Waiting is part of life and the patience it teaches us can make us slow down and live life with a ‘long view’ that can be really helpful.
Waiting need not be a passive exercise. Even as we ‘wait’ we can be active.
I love that idea from the Jewish scriptures that even as the people were in exile in places like Egypt or Babylon waiting for a time when they could return home, they were encouraged to play their part in society, pray for country and make their mark in any way they could.
Waiting is about travelling hopefully.
And Advent is, I think, about preparing. That’s part of its origins as a time of fasting in preparation for the feasting of Christmas. Lent and Advent, in the medieval Church were very similar seasons and both share the liturgical colour purple today.
Yet isn’t our preparation only ever one side of the coin. We may be making diligent preparations for Christmas lunch but in the end the guests around the table and the conversation and laughter they bring will be just as important as the food.
I’d like to think the same is true spiritually. This Advent I hope I will spend time preparing. I can’t promise I’ll do that by fasting as it’s normally about one special meal a week between now and December 25th, but I want to consciously acknowledge this season. My experience is that however much we prepare God can bless us with new insights and precious moments that come to us as something of a surprise.
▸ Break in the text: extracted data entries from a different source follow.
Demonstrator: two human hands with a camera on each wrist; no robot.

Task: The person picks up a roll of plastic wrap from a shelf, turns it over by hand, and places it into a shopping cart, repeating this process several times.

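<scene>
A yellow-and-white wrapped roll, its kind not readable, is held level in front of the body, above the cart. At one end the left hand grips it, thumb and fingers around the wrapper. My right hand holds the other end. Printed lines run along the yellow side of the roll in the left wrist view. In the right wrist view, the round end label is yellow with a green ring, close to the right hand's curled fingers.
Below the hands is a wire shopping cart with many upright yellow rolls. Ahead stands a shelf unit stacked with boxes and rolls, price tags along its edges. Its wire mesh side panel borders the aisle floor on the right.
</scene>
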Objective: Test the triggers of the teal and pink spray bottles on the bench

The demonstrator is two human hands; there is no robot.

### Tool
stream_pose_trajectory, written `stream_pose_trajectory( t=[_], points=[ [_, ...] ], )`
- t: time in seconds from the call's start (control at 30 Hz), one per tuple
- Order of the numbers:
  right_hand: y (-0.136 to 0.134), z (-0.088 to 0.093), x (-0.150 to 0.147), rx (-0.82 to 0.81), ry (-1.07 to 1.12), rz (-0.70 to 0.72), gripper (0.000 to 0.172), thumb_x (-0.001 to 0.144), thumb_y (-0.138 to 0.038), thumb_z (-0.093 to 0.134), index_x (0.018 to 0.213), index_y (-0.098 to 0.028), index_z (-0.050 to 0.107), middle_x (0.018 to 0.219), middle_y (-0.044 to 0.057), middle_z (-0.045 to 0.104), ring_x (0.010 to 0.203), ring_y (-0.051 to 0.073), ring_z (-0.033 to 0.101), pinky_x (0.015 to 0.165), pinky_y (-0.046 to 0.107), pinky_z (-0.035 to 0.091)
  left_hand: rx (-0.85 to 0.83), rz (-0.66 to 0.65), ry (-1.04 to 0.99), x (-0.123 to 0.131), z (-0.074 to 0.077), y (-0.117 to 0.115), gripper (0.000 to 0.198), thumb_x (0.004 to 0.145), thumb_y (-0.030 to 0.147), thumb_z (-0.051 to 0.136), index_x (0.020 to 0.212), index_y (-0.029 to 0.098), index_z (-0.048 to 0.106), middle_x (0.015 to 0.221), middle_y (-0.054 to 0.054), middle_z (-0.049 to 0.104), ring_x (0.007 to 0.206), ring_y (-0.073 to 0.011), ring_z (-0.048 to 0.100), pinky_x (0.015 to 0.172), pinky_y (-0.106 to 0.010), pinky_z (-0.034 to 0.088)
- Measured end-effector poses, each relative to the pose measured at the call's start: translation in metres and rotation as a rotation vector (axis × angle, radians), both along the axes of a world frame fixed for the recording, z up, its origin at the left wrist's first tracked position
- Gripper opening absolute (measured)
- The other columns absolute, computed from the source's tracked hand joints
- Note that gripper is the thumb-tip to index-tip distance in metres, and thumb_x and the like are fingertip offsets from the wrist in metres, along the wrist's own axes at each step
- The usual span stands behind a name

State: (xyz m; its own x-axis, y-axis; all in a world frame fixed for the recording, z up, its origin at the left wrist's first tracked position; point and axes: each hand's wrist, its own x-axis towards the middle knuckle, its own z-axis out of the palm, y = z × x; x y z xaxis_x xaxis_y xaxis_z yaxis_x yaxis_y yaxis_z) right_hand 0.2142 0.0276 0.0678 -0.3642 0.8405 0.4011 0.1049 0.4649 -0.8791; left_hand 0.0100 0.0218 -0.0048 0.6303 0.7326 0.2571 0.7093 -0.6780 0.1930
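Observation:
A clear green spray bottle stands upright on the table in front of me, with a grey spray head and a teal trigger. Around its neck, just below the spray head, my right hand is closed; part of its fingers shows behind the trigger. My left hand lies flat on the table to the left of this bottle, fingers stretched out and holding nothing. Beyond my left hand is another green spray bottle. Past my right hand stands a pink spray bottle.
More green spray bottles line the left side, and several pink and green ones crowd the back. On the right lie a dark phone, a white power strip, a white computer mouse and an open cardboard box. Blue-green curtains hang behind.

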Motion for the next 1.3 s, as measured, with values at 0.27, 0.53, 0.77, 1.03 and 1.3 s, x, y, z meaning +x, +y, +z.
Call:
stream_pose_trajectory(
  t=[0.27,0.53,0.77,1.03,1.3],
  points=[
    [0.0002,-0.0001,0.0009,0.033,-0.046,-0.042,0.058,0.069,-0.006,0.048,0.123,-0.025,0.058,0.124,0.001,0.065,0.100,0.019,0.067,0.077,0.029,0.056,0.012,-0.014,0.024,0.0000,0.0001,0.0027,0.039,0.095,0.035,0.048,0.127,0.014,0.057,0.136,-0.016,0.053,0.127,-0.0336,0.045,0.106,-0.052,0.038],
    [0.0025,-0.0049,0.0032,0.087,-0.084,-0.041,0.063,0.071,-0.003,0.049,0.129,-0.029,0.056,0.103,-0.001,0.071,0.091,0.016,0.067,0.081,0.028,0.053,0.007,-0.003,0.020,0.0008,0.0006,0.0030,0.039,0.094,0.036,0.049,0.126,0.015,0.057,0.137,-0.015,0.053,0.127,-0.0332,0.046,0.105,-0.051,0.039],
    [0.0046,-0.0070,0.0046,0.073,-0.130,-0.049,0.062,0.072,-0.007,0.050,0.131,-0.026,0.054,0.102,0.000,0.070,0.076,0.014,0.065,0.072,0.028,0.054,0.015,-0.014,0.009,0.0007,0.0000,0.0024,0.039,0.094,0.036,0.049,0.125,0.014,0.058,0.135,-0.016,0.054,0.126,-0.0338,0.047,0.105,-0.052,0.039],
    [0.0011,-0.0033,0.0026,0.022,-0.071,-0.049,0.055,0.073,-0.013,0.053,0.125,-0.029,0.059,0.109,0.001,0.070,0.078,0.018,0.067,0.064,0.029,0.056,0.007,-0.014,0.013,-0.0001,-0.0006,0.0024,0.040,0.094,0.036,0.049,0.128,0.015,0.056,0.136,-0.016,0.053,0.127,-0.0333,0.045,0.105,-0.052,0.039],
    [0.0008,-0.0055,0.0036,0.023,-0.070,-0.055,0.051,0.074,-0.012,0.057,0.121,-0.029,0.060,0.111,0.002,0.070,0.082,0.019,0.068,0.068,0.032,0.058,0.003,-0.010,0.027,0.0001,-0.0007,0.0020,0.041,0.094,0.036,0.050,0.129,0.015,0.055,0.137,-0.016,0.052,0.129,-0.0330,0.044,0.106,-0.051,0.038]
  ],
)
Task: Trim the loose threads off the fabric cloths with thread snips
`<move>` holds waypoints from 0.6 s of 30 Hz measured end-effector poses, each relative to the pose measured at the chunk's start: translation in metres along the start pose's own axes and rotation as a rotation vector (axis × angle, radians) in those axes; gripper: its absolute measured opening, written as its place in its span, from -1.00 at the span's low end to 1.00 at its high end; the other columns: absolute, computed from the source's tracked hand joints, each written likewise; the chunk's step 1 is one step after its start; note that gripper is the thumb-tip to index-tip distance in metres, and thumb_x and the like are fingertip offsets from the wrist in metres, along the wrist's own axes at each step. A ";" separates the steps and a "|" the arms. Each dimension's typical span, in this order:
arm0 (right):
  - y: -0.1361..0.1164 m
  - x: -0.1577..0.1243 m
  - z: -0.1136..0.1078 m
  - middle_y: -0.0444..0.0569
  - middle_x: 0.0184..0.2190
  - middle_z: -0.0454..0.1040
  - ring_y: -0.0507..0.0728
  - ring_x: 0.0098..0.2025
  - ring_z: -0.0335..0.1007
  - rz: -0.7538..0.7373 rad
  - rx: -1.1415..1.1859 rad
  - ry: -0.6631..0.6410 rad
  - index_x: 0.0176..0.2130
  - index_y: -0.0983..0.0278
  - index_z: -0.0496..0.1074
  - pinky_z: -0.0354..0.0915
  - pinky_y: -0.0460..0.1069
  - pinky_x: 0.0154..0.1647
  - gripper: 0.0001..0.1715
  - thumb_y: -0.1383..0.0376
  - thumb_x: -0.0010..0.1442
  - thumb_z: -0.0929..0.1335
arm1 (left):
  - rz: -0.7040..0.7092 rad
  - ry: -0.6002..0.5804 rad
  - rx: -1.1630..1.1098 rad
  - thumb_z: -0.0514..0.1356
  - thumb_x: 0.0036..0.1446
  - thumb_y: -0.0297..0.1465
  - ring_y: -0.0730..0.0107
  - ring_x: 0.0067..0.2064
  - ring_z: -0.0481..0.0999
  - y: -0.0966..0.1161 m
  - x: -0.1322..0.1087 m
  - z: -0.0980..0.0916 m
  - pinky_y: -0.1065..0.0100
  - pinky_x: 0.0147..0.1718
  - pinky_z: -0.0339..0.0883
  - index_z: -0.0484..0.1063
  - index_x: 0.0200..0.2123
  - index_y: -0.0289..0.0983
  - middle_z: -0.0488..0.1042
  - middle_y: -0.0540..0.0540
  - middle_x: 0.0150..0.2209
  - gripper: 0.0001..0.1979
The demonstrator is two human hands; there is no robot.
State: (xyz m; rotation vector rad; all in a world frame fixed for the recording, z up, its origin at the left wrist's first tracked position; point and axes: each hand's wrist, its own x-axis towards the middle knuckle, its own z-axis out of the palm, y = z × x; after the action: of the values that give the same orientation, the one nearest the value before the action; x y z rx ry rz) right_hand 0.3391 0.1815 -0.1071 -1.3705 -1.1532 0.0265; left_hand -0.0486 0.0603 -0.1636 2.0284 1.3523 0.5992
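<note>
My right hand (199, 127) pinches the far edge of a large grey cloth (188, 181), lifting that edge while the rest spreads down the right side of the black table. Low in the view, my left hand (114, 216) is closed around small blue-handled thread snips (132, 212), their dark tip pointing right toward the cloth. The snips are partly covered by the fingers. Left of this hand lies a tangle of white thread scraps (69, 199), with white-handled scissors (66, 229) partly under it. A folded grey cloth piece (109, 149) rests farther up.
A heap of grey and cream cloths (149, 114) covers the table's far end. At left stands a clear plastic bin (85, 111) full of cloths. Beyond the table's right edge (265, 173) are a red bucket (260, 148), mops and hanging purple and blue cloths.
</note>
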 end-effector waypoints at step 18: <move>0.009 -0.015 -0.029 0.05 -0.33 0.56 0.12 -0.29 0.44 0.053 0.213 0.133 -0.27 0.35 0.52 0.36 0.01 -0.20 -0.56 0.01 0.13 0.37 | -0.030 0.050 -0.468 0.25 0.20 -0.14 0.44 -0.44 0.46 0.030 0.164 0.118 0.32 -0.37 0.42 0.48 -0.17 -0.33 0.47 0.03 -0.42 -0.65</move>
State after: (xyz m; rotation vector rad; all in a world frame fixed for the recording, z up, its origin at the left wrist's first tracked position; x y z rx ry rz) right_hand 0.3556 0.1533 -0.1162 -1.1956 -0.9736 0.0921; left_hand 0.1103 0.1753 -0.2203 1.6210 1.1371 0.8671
And lastly, Advent is certainly about revisiting. Most of us will follow the pattern of previous years. We’ll sing familiar carols and take part in well-worn customs. We might even moan about the same things as last year!
There is a rhythm to any year. The autumn is fading, winter is beginning, and our thoughts turn to Advent. By Christmas the days will be at their shortest. Into this rhythm the Church will turn our thoughts to the promise of life to come, the preaching of John the Baptist, the obedience of Mary and the coming of the Christ child.
We once visited some friends in Adelaide, Australia. They had spent six months in Edinburgh, concluding their time there at Christmas. I commiserated with them that they had had to miss a sunny Australian yuletide. ‘Not a bit of it’ they said. They told me how much they had loved Advent in Scotland and how precious it had become to them walking down Princes Street at dusk as the lights flickered in the shops as the mid-afternoon darkness closed in. They said how spiritually renewed and uplifted they had felt spending this season away from home.
Well, on Sunday Advent begins and may it be for us too a season of light and hope.